Thread overview
[dmd-concurrency] Thread termination protocol (shutdown protocol evolved)
Jan 21, 2010
Michel Fortin
Jan 21, 2010
Robert Jacques
Jan 21, 2010
Michel Fortin
Jan 21, 2010
Michel Fortin
Feb 09, 2010
Sean Kelly
[dmd-concurrency] Shutdown protocol
Jan 21, 2010
Sean Kelly
Jan 22, 2010
Michel Fortin
January 21, 2010
Here is another idea for the "shutdown protocol". I'm changing the name to better reflect what the proposal is. Also take note that I've renamed the "Shutdown" exception to "Terminated".

It includes ideas from my previous proposal as well as from how Erlang handles linked processes. Linked processes in Erlang define an error handling mechanism, much like the one I'm proposing here. I was mistaken before about how it worked and what it did. This time I've integrated the concept correctly.

Thank you for reading! This might take a while. :-)

 - - -

The thread termination protocol has two goals:

* Establish a generic way of expressing when you want a thread to terminate that can cover a majority of cases. But it's important that cases not supported by it can still be handled by user-constructed termination protocols.

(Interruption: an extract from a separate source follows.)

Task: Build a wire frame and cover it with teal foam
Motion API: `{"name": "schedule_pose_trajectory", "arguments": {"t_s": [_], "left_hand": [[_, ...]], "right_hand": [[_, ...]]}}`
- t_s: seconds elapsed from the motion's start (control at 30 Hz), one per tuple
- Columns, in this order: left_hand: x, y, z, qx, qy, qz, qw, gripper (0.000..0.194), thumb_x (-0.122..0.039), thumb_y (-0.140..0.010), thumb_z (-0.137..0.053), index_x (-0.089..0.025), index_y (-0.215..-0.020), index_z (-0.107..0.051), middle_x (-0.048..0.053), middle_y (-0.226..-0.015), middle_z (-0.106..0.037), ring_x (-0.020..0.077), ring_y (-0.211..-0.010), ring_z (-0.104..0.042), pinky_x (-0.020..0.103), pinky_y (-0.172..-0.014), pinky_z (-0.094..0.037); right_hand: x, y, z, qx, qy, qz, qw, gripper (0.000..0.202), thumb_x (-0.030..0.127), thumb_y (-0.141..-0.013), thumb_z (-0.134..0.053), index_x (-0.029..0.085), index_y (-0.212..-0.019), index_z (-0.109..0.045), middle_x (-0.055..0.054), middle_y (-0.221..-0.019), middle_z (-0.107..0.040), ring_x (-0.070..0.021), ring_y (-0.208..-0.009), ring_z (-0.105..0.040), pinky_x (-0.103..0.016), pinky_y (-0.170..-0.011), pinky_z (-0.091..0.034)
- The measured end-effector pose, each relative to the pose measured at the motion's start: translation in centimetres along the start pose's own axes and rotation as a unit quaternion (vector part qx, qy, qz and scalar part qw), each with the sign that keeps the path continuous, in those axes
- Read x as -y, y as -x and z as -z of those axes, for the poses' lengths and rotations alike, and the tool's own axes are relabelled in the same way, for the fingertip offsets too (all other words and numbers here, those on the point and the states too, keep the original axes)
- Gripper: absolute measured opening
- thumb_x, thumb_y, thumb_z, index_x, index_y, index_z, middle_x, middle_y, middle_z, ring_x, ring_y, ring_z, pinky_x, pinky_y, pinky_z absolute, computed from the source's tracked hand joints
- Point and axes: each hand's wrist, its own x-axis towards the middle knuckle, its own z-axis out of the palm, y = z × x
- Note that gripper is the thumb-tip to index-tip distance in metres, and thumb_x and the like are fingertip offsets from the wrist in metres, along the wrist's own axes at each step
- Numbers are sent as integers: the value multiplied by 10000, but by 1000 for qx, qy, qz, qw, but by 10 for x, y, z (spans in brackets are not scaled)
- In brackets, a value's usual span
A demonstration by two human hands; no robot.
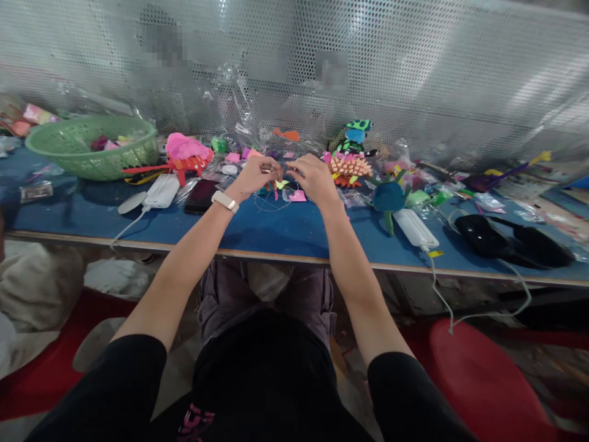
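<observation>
My left hand (258, 174), with a pale band on its wrist, is pinched near the middle of the blue table. Just to its right is my right hand (310, 174), its thumb and fingers also pressed together. Fine thin thread (271, 207) loops below and between the two hands. What each set of fingertips holds is too small to make out. A pink piece (297, 196) lies on the table below my right hand. Small yellow and pink bits show between the hands.
At the left stand a green basket (92, 166), a pink and red toy (188, 153), a white power bank (162, 191) and a dark phone (201, 196). Right are a spiky orange toy (348, 169), a teal toy (389, 196), another power bank (416, 229) and a black strapped object (483, 236).
</observation>
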Motion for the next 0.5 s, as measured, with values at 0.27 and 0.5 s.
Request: {"name": "schedule_pose_trajectory", "arguments": {"t_s": [0.27,0.5], "left_hand": [[0,0,0,0,-26,-37,999,98,-297,-1034,-835,-220,-979,-808,81,-883,-823,197,-737,-786,350,-704,-653],[-8,1,-3,-5,-41,-47,998,294,-492,-1026,-907,-229,-955,-797,53,-799,-778,217,-714,-778,401,-741,-665]], "right_hand": [[5,0,-9,-49,-84,-72,993,270,477,-1144,-729,273,-1000,-834,-87,-1065,-839,-312,-1104,-769,-546,-1120,-616],[-11,-10,-28,-52,-279,-187,940,527,765,-990,-817,262,-840,-768,-32,-775,-748,-199,-728,-665,-401,-758,-620]]}}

* Establish a generic way to handle thrown exceptions in spawned threads.

So the thread termination protocol relies on four important points:

1. When spawning a thread, the parent thread is set as the owner of the new one.

2. The owner link with the child thread can be broken by choosing another thread as the owner. Setting the owner to the main thread means that you don't want the child to be terminated until the program itself terminates.

3. When a thread terminates, it sends a Terminated exception message to each of the threads it owns.

4. When a child thread receives a Terminated exception message, the thread can handle it and even ignore it if it wants. But in the absence of corresponding message handlers and exception handlers, the thrown exception will stop the thread.

5. When a thread terminates via an exception other than Terminated, the exception is sent back as a message to the owner thread. In the absence of corresponding message handlers and exception handlers, the thrown exception will stop the owner thread and thus again send the exception as a message to the owner's owner, until it reaches the main thread (which has no owner).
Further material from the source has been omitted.